WHAT IS REQUIRED:
Each record in the material below must be written out again exactly.

##############################

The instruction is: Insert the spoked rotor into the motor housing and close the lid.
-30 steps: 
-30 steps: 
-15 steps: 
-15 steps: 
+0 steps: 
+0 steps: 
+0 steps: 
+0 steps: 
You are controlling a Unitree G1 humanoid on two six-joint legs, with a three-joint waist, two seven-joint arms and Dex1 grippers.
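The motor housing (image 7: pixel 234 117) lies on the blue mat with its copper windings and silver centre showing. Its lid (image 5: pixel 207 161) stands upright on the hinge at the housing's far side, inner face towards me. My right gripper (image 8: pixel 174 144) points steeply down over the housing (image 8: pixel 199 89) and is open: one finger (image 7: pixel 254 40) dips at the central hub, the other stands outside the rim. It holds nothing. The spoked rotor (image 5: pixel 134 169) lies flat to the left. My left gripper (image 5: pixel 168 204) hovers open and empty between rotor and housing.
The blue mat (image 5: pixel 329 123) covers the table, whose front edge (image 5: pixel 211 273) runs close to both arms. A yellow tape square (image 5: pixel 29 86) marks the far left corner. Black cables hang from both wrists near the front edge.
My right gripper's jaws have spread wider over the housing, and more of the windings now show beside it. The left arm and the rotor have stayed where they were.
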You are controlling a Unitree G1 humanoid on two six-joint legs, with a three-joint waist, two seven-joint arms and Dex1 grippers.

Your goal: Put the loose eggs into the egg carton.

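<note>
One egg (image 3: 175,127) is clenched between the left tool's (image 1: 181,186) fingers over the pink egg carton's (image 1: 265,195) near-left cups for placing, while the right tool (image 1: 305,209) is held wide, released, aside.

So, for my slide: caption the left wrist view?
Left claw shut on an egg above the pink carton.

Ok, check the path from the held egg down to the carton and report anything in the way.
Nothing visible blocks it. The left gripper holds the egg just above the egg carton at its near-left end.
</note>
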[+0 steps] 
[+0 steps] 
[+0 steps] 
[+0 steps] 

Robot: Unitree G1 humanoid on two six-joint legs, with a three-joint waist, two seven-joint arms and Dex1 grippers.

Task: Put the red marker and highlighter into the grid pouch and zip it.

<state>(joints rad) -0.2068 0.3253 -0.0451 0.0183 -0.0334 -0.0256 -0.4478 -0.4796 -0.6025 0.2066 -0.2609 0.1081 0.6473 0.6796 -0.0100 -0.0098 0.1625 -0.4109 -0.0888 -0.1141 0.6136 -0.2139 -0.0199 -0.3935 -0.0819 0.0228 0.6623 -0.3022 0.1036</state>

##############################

TASK OUTPUT:
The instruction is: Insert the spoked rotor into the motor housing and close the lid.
-30 steps: 
-30 steps: 
-15 steps: 
-15 steps: 
+0 steps: 
+0 steps: 
+0 steps: 
+0 steps: 
You are controlling a Unitree G1 humanoid on two six-joint legs, with a three-joint waist, two seven-joint arms and Dex1 grippers.
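The motor housing (image 7: pixel 234 117) lies on the blue mat with its copper windings and silver centre showing. Its lid (image 5: pixel 207 161) stands upright on the hinge at the housing's far side, inner face towards me. My right gripper (image 8: pixel 174 144) points steeply down over the housing (image 8: pixel 199 89) and is open: one finger (image 7: pixel 254 40) dips at the central hub, the other stands outside the rim. It holds nothing. The spoked rotor (image 5: pixel 134 169) lies flat to the left. My left gripper (image 5: pixel 168 204) hovers open and empty between rotor and housing.
The blue mat (image 5: pixel 329 123) covers the table, whose front edge (image 5: pixel 211 273) runs close to both arms. A yellow tape square (image 5: pixel 29 86) marks the far left corner. Black cables hang from both wrists near the front edge.
My right gripper's jaws have spread wider over the housing, and more of the windings now show beside it. The left arm and the rotor have stayed where they were.
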You are controlling a Unitree G1 humanoid on two six-joint legs, with a three-joint waist, two seven-joint arms and Dex1 grippers.

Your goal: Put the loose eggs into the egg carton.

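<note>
One egg (image 3: 175,127) is clenched between the left tool's (image 1: 181,186) fingers over the pink egg carton's (image 1: 265,195) near-left cups for placing, while the right tool (image 1: 305,209) is held wide, released, aside.

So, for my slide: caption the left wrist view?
Left claw shut on an egg above the pink carton.

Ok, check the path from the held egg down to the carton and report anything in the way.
Nothing visible blocks it. The left gripper holds the egg just above the egg carton at its near-left end.
</note>
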[+0 steps] 
[+0 steps] 
[+0 steps] 
[+0 steps] 

Robot: Unitree G1 humanoid on two six-joint legs, with a three-joint waist, two seven-joint arms and Dex1 grippers.

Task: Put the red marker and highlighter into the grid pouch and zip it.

<state>(joints rad) -0.2068 0.3253 -0.0451 0.0183 -0.0334 -0.0256 -0.4478 -0.4796 -0.6025 0.2066 -0.2609 0.1081 0.6473 0.6796 -0.0100 -0.0098 0.1625 -0.4109 -0.0888 -0.1141 0.6136 -0.2139 -0.0199 -0.3935 -0.0819 0.0228 0.6623 -0.3022 0.1036</state>

This output requires nothing more.